Tingkatkan Kemampuan Matematika Siswa di Banjarnegera Lewat Program Gratis
BANJARNEGARA, iNewsPantura.id – Pemerintah Kabupaten (Pemkab) Banjarnegara menjalin kerja sama dengan perusahaan pendidikan asal Jepang, PT SPRIX Education Indonesia, untuk meningkatkan kemampuan matematika dasar siswa.
Kerja sama tersebut ditandai dengan penandatanganan Memorandum of Understanding (MoU) yang berlangsung di Pringgitan Rumah Dinas Bupati Banjarnegara.
Bupati Banjarnegara Amalia Desiana mengatakan, kerja sama yang akan berlangsung selama satu tahun itu diharapkan mampu meningkatkan kualitas sumber daya manusia (SDM) sekaligus mendorong Indeks Pembangunan Manusia (IPM) di Kabupaten Banjarnegara.
"Hari ini Kabupaten Banjarnegara melakukan kerja sama MoU dengan PT SPRIX dari Jepang terkait pembelajaran matematika dasar. Mudah-mudahan ini bisa meningkatkan sumber daya manusia yang ada di Banjarnegara," ujar Amalia.
Menurutnya, Banjarnegara dipilih sebagai salah satu daerah sasaran setelah melalui proses penjajakan yang dilakukan PT SPRIX di sejumlah wilayah di Pulau Jawa. Sebelum kerja sama disepakati, Pemkab Banjarnegara terlebih dahulu mengevaluasi metode pembelajaran yang ditawarkan perusahaan tersebut.
"Kami melihat, mengevaluasi, dan mendalami program dari PT SPRIX. Selama masa MoU satu tahun ini, kami akan melihat efektivitas metode tersebut dalam meningkatkan kemampuan matematika dasar siswa," katanya.
Kepala Dinas Pendidikan, Kepemudaan, dan Olahraga (Dindikpora) Banjarnegara, Yusuf Agung Prabowo, menjelaskan metode pembelajaran yang diterapkan mengacu pada standar pendidikan matematika di Jepang dengan memanfaatkan teknologi digital.
Para siswa akan mengikuti tes awal secara daring melalui sistem TOFAS (Test of Fundamental Academic Skills) untuk mengetahui kemampuan dasar matematika mereka. Hasil tes akan mengelompokkan siswa ke dalam enam level kemampuan.
"Sebagai tahap awal, kami akan menjalankan pilot project dengan melibatkan 50 peserta yang terdiri atas siswa dan guru. Jika hasilnya efektif, program ini akan diperluas ke sekolah-sekolah lain di Banjarnegara," ujarnya.
Direktur PT SPRIX Education Indonesia, Wataru Ueno, mengatakan layanan penilaian matematika secara daring tersebut diberikan secara gratis bagi siswa SD dan SMP, baik negeri maupun swasta di Kabupaten Banjarnegara.

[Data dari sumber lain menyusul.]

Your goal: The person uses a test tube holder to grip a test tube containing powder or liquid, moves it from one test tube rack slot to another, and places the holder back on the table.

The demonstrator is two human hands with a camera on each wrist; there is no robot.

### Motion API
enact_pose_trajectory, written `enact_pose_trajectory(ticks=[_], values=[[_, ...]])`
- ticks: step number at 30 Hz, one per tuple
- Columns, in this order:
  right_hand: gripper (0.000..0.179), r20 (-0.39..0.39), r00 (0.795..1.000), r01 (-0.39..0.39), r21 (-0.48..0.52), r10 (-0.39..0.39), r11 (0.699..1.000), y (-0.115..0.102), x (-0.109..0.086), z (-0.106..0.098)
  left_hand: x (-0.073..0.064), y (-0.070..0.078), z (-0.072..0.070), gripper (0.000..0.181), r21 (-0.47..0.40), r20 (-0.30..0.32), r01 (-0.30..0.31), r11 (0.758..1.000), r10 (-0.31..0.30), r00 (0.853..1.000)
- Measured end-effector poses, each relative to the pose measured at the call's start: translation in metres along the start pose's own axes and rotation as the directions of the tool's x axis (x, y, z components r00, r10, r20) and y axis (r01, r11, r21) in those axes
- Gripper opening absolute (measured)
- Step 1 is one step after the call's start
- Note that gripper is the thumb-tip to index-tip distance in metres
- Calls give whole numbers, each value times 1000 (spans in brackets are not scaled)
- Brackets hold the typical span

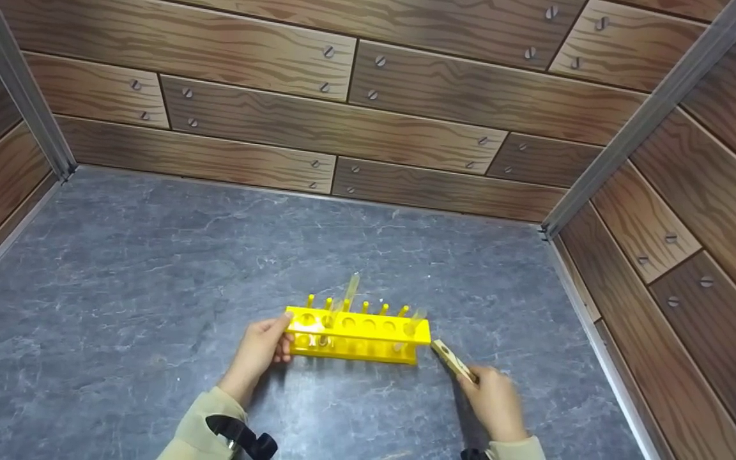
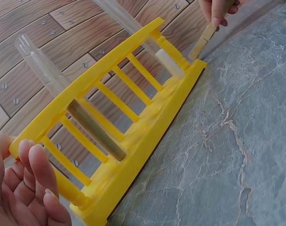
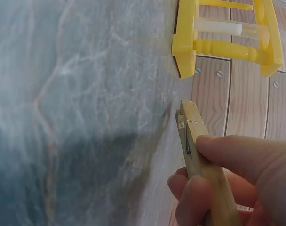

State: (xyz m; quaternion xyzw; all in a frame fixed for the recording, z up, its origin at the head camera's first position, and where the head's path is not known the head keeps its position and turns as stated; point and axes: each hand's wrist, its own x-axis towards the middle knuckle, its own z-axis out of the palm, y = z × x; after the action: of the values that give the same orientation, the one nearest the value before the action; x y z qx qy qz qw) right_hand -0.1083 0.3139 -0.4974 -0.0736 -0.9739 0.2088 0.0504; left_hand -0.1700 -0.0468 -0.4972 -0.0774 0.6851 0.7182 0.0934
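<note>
A yellow test tube rack (image 1: pixel 358 354) stands on the grey marbled surface. My left hand (image 1: pixel 259 348) grips its left end, thumb at the top bar and fingers curled below. Two clear test tubes stand in the rack. The left test tube (image 2: pixel 39 61) has brownish contents in its lower part; the right-end test tube (image 2: pixel 122 16) has white contents at its bottom. My right hand (image 1: pixel 494 396) pinches a wooden test tube clamp (image 3: pixel 195 141) between thumb and fingers. The clamp's tip points toward the rack's right end, a short gap away from it.
Wood-plank patterned walls (image 1: pixel 266 121) with printed screws enclose the surface at the back and sides. Metal corner posts (image 1: pixel 623 134) stand at the back corners. A row of yellow pegs (image 1: pixel 384 309) rises along the rack's rear side.
</note>
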Motion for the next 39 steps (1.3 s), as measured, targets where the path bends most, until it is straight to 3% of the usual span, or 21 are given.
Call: enact_pose_trajectory(ticks=[4,8,13,20,25,33,36,39], values=[[15,9,1000,-18,5,18,1000,1,0,0,-13,16,2,39,0,8,-8,1000,8,1000],[19,61,995,-80,-18,81,997,2,1,0,-17,21,2,40,-8,17,-39,999,39,999],[19,130,978,-155,-51,161,987,3,2,2,-11,14,2,40,-8,17,-19,1000,19,1000],[18,128,978,-155,-82,165,984,4,3,2,6,-11,2,42,-9,-3,-16,1000,16,1000],[19,129,981,-138,-82,148,987,6,2,2,7,-11,3,41,-13,0,-29,1000,29,1000],[19,166,966,-181,-102,196,978,5,4,4,8,-10,4,38,-19,-22,-28,999,27,999],[20,164,968,-176,-104,192,979,4,4,5,8,-9,4,31,-11,-49,-53,999,52,997],[21,166,970,-160,-124,180,979,2,5,4,8,-6,3,22,86,-90,-117,989,125,988]])
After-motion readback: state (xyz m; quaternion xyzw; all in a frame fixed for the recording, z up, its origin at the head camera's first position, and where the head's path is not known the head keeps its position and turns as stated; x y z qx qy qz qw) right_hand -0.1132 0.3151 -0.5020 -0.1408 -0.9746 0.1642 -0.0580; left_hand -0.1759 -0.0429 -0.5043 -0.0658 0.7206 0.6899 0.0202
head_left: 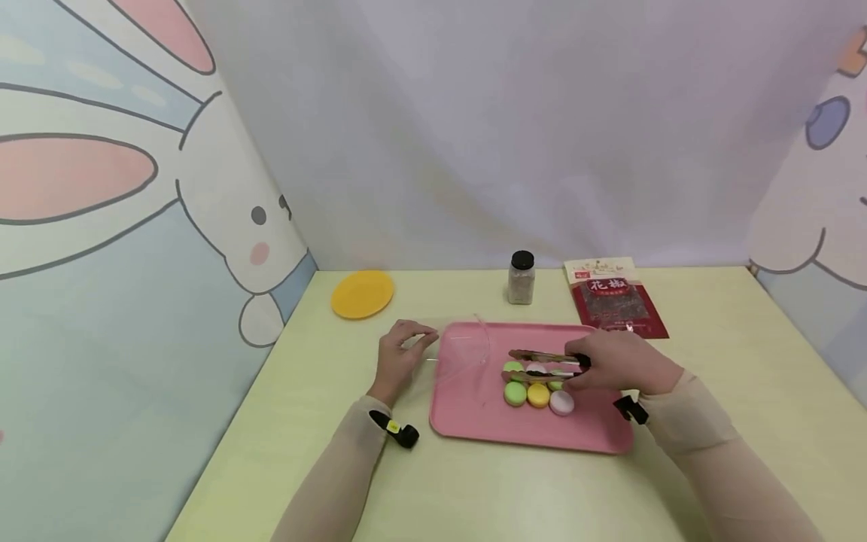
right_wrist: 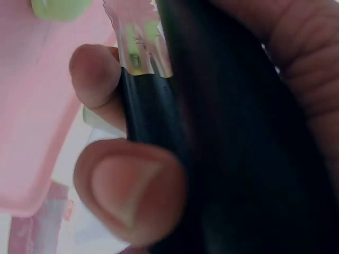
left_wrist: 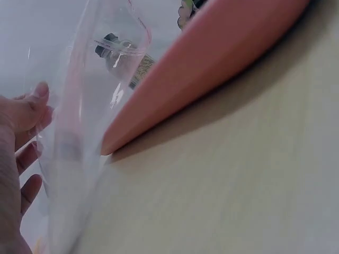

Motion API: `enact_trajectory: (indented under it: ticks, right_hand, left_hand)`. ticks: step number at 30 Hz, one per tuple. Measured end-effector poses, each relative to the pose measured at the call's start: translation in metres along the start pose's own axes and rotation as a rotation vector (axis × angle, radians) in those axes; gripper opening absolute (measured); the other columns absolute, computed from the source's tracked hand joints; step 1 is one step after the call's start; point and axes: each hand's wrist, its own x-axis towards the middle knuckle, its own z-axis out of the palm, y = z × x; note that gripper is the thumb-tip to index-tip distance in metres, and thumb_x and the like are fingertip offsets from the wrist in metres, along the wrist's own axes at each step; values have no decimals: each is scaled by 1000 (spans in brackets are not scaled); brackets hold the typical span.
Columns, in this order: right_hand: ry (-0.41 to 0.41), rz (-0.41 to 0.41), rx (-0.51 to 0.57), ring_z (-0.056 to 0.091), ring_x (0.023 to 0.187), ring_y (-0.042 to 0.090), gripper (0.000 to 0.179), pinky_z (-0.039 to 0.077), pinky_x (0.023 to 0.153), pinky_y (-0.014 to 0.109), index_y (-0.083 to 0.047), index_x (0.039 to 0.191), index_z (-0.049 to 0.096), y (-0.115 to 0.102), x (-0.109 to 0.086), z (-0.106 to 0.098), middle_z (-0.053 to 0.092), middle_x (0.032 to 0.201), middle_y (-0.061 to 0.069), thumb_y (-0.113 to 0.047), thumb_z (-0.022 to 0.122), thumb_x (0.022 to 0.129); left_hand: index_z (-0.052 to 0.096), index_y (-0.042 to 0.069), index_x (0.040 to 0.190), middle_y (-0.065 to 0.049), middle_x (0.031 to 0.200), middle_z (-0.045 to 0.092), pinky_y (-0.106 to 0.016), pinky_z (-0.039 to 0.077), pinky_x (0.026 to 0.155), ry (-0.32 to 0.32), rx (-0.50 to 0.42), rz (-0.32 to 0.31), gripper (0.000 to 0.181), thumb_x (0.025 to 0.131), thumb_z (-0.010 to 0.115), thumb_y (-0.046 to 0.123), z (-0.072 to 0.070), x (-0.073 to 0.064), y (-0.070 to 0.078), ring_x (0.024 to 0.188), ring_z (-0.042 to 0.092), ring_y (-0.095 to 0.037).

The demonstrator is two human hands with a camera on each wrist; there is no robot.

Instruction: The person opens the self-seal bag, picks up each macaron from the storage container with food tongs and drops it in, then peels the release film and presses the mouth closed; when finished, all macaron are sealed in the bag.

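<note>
My left hand (head_left: 400,360) pinches the edge of a clear plastic zip bag (left_wrist: 69,148) at the tray's left side. The bag stands partly open and overlaps the left part of the pink tray (head_left: 467,425) in the head view. In my right hand (head_left: 619,361) are metal tongs (head_left: 550,357) with black handles, their arms spread above a cluster of macarons. Green (head_left: 515,394), yellow (head_left: 538,396) and pale pink (head_left: 561,403) macarons lie on the tray in rows. The tong arms hide part of the back row.
Behind the tray stands a clear jar (head_left: 521,287) with a black lid. A red and white packet (head_left: 616,299) lies at the back right, close to the tray. A yellow plate (head_left: 362,294) sits at the back left. Walls border the table's back and sides.
</note>
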Motion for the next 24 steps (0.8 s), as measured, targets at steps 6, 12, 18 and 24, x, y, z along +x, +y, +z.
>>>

Selain membantu meningkatkan kemampuan matematika dasar, kerja sama tersebut juga membuka peluang pengembangan kemampuan akademik siswa di bidang lain sesuai kesepakatan kedua belah pihak.
Sementara itu, Indonesia Representative Office Director SPRIX, Koji Ueda, menjelaskan program diawali dengan tes diagnostik untuk mengetahui kelemahan setiap siswa, seperti pada materi perkalian, pembagian, pecahan, maupun desimal.
Setelah itu, siswa akan belajar melalui aplikasi SPRIX Learning yang dirancang interaktif dengan konsep menyerupai permainan sehingga lebih menarik dan mampu meningkatkan motivasi belajar.
"Belajar matematika dibuat seperti game. Anak-anak bisa naik level dan mendapatkan karakter baru ketika berhasil menyelesaikan soal. Kami berharap metode ini dapat membantu siswa Banjarnegara lebih mudah memahami matematika dan meningkatkan kemampuan berhitung mereka," kata Koji.